## REQUIRED ACTION
For the material that follows, return exactly the lines from the one with "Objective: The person" through the one with "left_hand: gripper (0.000", both ends included.

## ENTRIES SHOWN
※

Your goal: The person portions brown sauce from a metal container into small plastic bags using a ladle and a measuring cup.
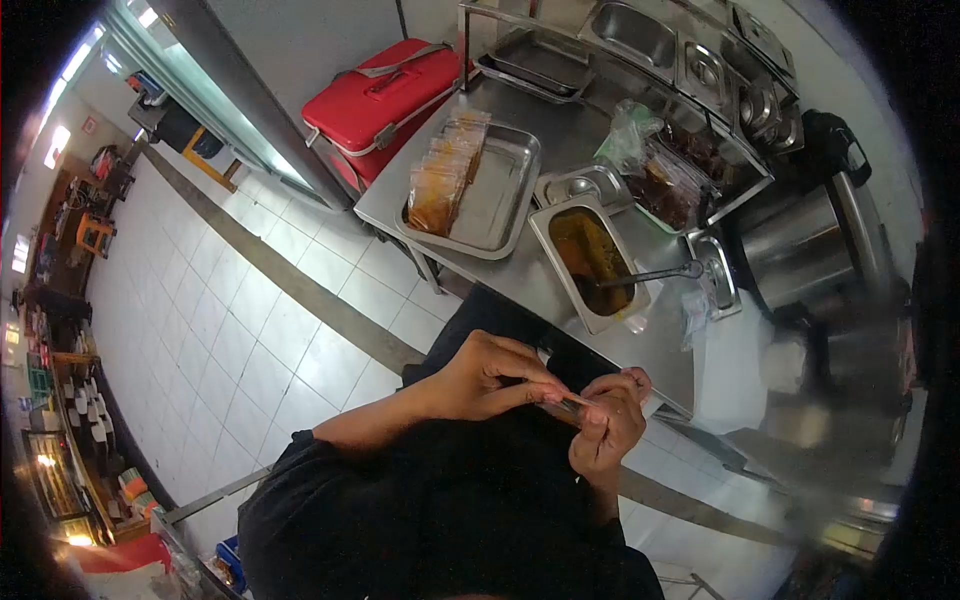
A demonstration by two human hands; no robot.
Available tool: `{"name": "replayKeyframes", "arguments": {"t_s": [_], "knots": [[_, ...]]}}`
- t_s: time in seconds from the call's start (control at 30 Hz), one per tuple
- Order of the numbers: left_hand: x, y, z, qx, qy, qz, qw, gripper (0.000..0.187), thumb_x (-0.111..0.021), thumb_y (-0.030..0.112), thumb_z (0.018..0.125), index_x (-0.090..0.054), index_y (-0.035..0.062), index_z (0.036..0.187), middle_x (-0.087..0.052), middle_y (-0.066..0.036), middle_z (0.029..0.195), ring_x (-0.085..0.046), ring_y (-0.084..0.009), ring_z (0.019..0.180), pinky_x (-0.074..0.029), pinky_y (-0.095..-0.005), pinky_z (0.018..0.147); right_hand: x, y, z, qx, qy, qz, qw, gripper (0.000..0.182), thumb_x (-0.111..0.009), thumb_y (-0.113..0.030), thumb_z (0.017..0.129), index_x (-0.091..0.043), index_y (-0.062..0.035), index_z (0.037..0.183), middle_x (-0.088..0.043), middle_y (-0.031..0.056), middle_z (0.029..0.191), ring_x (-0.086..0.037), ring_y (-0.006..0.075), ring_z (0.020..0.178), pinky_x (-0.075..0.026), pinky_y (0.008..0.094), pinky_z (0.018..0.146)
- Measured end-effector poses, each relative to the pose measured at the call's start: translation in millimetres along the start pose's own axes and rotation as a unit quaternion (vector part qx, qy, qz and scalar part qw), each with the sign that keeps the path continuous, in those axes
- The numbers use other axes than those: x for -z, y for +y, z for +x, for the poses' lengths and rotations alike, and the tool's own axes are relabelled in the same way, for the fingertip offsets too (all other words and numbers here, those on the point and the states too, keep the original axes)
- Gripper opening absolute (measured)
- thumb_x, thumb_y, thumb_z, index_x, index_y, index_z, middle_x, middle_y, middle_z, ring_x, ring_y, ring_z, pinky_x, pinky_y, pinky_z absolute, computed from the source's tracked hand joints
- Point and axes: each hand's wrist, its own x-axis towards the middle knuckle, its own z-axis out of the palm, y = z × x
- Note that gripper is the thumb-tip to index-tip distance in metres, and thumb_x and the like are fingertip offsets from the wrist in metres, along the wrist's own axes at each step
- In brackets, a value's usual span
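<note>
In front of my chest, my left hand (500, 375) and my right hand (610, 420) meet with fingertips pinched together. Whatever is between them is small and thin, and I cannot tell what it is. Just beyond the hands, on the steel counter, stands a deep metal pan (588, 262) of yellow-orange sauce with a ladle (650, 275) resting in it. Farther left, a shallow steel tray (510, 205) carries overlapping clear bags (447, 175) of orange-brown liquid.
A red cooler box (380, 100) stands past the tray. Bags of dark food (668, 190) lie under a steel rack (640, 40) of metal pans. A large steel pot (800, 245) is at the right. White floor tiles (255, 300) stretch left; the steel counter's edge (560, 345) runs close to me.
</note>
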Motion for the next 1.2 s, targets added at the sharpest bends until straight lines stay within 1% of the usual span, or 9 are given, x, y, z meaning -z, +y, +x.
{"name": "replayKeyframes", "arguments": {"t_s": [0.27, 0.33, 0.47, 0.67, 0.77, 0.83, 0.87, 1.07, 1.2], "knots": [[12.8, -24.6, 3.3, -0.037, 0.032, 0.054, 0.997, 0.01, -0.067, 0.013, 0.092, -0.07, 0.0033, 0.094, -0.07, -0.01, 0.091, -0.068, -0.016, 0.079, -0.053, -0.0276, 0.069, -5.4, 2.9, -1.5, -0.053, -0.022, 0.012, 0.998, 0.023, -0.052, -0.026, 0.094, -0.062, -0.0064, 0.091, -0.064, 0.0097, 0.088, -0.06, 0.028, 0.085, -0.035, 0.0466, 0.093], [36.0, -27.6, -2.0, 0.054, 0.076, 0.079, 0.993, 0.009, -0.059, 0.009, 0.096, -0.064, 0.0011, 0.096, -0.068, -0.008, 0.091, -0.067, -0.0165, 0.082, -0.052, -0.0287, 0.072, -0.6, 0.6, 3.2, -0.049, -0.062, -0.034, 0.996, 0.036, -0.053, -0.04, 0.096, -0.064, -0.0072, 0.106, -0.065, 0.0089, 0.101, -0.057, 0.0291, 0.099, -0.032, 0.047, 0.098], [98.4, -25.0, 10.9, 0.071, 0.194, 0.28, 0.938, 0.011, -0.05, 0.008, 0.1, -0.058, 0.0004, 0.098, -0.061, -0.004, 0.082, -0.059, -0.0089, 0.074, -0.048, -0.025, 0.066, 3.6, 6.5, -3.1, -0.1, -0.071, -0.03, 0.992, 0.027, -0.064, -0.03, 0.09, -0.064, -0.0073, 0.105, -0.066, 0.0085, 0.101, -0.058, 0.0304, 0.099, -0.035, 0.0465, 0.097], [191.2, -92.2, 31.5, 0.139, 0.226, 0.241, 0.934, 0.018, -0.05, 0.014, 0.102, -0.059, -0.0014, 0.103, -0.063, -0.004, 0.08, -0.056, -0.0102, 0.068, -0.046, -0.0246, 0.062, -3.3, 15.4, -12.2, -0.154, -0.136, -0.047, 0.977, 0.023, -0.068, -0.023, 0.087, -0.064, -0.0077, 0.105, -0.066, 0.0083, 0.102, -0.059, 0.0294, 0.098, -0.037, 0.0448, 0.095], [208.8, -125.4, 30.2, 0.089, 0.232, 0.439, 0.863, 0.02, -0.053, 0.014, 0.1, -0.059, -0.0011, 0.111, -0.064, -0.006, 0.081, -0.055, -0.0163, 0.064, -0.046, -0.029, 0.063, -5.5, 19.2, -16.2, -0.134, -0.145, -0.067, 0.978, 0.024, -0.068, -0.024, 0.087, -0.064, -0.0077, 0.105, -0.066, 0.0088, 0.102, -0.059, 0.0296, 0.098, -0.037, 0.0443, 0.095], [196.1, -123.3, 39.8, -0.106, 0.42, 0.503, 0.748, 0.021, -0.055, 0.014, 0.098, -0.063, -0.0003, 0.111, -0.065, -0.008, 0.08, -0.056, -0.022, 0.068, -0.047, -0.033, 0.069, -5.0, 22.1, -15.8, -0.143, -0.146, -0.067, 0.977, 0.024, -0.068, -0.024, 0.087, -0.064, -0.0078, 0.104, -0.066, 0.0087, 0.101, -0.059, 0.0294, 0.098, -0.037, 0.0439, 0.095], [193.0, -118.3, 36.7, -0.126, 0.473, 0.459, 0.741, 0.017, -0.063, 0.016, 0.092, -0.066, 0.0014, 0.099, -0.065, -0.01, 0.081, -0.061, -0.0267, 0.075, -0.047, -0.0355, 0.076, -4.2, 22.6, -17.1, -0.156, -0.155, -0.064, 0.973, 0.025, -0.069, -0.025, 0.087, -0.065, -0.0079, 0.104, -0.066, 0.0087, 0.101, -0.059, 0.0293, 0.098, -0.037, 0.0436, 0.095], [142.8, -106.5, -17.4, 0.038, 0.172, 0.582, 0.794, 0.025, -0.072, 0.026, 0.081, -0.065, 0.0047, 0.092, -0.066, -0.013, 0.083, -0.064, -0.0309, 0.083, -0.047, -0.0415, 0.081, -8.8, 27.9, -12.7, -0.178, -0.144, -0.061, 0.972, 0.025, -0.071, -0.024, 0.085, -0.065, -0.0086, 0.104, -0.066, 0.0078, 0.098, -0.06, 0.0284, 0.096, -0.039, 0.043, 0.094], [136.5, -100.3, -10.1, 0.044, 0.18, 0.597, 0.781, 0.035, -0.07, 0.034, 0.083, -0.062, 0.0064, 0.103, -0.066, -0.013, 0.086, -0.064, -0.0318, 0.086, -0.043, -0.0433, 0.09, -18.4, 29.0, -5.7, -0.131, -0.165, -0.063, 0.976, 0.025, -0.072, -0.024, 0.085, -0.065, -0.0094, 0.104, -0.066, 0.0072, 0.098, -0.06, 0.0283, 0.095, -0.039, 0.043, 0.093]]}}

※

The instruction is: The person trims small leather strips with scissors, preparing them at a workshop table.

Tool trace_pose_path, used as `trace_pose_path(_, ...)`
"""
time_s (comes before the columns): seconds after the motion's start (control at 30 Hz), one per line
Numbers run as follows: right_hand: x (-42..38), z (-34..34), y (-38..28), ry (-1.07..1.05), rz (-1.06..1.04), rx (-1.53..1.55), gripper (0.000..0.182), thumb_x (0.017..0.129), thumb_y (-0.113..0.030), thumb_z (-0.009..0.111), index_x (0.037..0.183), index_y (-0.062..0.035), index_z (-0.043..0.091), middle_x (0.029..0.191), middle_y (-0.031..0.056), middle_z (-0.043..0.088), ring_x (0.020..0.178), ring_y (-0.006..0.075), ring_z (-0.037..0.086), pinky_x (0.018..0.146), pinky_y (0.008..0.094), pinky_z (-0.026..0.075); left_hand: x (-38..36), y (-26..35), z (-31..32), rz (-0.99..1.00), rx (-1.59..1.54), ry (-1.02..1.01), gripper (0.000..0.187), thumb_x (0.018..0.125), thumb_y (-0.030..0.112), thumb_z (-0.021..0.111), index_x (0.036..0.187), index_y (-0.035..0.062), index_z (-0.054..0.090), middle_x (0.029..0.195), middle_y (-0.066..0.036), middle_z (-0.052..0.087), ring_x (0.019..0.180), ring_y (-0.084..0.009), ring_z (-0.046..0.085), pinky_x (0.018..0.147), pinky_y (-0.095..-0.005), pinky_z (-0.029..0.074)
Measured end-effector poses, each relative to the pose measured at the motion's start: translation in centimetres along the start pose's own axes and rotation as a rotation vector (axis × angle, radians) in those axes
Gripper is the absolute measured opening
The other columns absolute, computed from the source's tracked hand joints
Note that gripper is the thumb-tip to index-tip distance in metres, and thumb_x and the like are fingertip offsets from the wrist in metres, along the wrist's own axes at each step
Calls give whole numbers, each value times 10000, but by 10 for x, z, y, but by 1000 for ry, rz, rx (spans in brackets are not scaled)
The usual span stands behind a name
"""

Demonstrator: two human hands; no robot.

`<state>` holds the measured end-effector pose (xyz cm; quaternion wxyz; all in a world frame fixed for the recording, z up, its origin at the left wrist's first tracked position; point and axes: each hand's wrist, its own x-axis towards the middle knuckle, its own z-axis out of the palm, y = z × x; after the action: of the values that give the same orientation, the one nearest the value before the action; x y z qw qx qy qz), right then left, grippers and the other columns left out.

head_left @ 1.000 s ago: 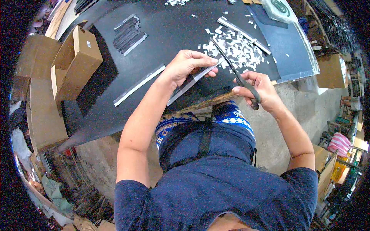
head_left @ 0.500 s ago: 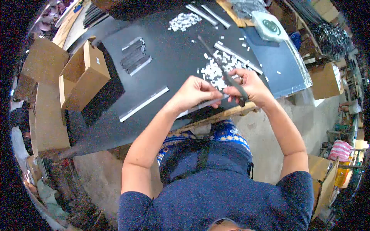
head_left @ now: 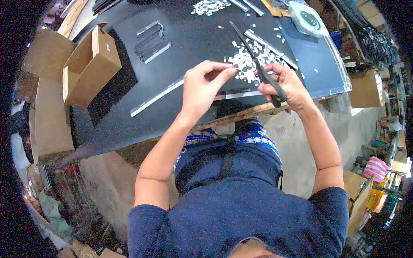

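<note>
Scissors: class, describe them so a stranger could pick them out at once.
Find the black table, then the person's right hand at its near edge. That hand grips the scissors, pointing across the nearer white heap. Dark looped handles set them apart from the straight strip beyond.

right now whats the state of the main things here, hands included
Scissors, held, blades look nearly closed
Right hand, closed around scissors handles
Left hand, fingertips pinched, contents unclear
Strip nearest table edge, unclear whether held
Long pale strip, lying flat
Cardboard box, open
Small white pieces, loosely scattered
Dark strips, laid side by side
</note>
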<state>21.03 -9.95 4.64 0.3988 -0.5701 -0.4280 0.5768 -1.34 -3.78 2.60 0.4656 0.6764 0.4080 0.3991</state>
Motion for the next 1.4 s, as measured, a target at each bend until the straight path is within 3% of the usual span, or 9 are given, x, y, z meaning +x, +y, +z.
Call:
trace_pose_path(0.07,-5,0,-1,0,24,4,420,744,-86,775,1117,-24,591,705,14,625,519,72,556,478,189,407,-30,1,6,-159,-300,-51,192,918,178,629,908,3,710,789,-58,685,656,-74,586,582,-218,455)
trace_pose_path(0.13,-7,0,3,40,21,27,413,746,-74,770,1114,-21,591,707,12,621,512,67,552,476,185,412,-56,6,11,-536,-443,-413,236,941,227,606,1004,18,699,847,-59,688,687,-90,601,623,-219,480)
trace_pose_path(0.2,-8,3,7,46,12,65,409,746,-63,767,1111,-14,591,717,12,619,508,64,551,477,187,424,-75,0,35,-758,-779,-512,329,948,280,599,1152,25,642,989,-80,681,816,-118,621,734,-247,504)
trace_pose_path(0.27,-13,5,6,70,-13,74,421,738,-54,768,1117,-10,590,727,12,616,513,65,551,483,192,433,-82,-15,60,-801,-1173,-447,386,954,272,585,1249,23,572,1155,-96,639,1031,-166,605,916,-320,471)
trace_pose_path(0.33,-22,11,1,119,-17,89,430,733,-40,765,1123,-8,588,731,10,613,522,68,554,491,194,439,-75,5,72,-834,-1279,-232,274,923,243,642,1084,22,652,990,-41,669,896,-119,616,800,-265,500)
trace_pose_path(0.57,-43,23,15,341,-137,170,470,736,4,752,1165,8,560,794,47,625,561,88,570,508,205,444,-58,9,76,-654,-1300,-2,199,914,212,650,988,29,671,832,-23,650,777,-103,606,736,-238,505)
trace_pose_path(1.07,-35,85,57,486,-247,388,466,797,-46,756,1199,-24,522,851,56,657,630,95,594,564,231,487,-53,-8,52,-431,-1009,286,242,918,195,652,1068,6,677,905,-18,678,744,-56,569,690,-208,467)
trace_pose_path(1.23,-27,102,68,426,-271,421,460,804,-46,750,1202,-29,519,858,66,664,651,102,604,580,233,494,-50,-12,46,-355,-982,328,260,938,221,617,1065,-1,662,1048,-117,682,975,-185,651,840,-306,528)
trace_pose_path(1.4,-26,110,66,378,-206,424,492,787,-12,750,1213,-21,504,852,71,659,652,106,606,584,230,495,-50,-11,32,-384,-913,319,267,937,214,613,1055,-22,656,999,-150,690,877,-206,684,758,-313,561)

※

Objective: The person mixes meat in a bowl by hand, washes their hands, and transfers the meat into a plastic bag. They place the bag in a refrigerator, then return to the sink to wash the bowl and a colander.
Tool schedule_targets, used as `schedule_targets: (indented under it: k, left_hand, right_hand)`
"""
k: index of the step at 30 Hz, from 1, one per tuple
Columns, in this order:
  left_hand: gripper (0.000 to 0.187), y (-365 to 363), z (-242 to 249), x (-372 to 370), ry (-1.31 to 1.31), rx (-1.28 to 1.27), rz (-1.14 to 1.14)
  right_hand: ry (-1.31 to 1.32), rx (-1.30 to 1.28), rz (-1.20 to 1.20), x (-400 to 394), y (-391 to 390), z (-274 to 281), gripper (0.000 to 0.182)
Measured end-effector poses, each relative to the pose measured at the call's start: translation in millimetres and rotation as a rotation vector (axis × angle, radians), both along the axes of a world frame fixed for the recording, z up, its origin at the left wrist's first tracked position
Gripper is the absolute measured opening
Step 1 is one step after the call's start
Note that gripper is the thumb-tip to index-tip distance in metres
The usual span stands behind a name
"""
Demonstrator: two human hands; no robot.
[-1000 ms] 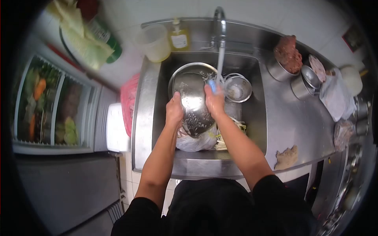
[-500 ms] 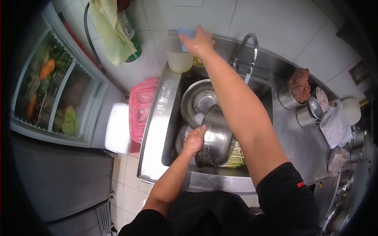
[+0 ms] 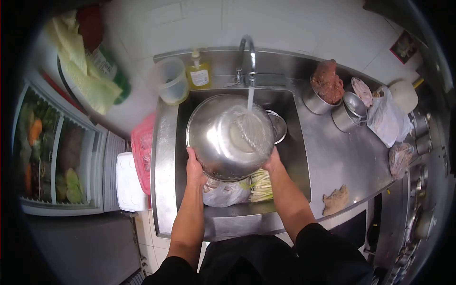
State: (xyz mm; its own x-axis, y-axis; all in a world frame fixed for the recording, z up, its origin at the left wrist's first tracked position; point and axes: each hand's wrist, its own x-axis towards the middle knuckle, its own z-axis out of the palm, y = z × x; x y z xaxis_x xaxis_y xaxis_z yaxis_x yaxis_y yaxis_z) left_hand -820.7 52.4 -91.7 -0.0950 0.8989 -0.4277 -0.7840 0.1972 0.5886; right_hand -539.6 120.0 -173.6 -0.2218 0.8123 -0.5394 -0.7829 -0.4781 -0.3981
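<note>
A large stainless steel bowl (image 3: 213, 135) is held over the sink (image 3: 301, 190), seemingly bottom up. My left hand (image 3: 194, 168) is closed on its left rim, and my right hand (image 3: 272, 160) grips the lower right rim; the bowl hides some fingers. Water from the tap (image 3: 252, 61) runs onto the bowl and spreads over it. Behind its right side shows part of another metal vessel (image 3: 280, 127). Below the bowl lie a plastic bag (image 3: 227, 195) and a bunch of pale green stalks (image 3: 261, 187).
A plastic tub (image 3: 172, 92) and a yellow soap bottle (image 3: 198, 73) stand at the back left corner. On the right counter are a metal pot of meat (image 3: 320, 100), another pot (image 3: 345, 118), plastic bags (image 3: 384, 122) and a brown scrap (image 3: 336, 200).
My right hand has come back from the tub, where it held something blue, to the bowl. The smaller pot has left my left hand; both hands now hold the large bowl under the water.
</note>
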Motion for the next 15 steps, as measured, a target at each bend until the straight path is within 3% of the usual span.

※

## EXERCISE SOLUTION
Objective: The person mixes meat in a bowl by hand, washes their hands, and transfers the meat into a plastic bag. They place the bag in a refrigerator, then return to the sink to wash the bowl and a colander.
Tool schedule_targets, used as `schedule_targets: (indented under it: k, left_hand, right_hand)`
"""
k: index of the step at 30 Hz, from 1, one per tuple
Columns, in this order:
  left_hand: gripper (0.000 to 0.187), y (-365 to 363), z (-242 to 249), x (-372 to 370), ry (-1.31 to 1.31), rx (-1.28 to 1.27), rz (-1.14 to 1.14)

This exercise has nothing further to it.